ArraysS2C Home « Arrays

In this lesson we start our investigation of objects and classes by looking at arrays and how to use them. In Java the predefined data type Array objects are used for array manipulation. Investigation of this object will give us an insight into using classes before we start to create our own.

Array Definitiongo to top of page Top

An array in Java is an object that contains a collection of values which can be a collection of primitive data types or a collection of reference variable types.

  • An array of primitives data types is a collection of values that constitute the primitive values themselves.
  • An array of reference variable types is actually a collection of pointer values which point to the memory address where each object is stored on The Heap.

Whichever variable type the array holds, primitive or reference, the array itself is still an object. In Java you can define a one dimensional array which is an object that refers to a collection of values repeated one or more times, or multi dimensional arrays which are a collection of array objects (arrays of arrays).
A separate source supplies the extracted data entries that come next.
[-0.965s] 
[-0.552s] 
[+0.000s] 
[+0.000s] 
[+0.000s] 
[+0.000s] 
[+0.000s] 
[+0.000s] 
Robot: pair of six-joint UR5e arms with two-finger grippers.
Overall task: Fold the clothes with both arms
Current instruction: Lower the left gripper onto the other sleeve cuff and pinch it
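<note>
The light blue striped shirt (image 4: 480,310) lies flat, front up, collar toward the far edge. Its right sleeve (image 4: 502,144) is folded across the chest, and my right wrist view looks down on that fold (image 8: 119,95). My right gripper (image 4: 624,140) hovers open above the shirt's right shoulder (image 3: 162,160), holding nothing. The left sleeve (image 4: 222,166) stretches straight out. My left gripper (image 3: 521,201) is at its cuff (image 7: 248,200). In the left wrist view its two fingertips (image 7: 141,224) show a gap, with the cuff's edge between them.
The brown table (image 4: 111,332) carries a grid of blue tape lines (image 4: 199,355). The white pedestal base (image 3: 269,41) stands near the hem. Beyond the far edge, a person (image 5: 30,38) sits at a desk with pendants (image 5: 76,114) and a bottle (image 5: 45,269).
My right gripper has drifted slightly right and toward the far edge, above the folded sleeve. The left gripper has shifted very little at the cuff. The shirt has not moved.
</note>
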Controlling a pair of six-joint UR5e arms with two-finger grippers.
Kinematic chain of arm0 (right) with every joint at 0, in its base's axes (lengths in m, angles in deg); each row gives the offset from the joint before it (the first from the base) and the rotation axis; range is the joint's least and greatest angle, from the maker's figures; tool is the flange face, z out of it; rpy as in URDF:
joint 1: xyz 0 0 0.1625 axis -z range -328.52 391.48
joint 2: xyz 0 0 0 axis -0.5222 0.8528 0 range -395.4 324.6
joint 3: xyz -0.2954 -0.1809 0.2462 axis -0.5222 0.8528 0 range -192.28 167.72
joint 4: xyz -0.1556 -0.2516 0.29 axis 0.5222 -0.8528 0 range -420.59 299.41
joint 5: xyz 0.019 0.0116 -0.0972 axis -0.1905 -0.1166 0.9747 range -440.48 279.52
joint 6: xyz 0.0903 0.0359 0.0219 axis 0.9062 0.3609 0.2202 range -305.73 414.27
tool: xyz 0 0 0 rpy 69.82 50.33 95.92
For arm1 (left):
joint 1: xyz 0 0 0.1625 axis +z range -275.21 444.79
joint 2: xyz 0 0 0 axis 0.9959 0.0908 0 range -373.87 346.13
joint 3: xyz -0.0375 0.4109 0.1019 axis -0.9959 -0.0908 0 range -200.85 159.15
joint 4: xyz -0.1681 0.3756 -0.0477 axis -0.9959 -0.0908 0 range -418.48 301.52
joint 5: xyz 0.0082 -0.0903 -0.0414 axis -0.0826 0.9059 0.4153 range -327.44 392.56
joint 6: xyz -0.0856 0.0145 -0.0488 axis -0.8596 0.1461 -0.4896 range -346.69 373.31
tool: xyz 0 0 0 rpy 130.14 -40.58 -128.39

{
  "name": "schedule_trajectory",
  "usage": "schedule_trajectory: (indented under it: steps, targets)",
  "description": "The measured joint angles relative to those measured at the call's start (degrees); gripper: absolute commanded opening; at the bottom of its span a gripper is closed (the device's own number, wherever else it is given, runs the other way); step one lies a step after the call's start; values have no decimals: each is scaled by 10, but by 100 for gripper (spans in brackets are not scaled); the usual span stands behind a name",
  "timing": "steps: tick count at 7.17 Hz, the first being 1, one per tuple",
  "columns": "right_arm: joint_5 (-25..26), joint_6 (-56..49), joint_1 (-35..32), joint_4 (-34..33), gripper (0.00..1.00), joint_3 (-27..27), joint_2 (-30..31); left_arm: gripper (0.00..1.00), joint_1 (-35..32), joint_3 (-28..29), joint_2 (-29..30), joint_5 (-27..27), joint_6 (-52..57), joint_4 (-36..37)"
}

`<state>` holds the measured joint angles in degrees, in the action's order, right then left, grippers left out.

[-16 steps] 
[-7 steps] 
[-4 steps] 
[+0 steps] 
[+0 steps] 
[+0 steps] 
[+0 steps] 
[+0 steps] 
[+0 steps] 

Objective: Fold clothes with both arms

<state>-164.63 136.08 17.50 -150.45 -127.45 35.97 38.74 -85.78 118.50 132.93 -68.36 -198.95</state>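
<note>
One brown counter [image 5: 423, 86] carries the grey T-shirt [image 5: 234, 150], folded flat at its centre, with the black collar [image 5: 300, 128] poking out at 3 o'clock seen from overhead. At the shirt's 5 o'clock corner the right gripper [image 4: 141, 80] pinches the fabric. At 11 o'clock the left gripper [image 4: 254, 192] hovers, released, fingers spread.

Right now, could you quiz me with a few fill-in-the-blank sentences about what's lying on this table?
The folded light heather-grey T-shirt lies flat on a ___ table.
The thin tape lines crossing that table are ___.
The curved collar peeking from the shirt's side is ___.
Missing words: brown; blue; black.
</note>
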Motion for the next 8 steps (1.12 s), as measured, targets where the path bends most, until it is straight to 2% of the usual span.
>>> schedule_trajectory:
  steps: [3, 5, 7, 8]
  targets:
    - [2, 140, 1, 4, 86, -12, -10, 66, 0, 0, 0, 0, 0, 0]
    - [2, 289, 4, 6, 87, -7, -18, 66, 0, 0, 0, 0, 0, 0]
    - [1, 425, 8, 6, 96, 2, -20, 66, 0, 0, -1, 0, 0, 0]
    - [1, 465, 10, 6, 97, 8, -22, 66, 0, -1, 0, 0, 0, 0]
Multi dimensional arrays may contain the same number of elements in each row or column and are known as regular arrays or an uneven number of elements in each row or column which are known as irregular arrays.

array diagram

Array Creationgo to top of page Top

Array creation is a three step process as outlined below and can be achieved using separate statements or combined into a single statement.

  1. Array declaration
  2. Array allocation
  3. Array element initialization

The following table shows the different forms of the array construct that can be used.

Construct Description
One dimensional array examples
int intArray1[];
int[] intArray2;
String strArray1[];
String[] strArray2;
Array declaration.
intArray1 = new int[4];
strArray1 = new String[5];
Array allocation.

Array elements initialized to their default value.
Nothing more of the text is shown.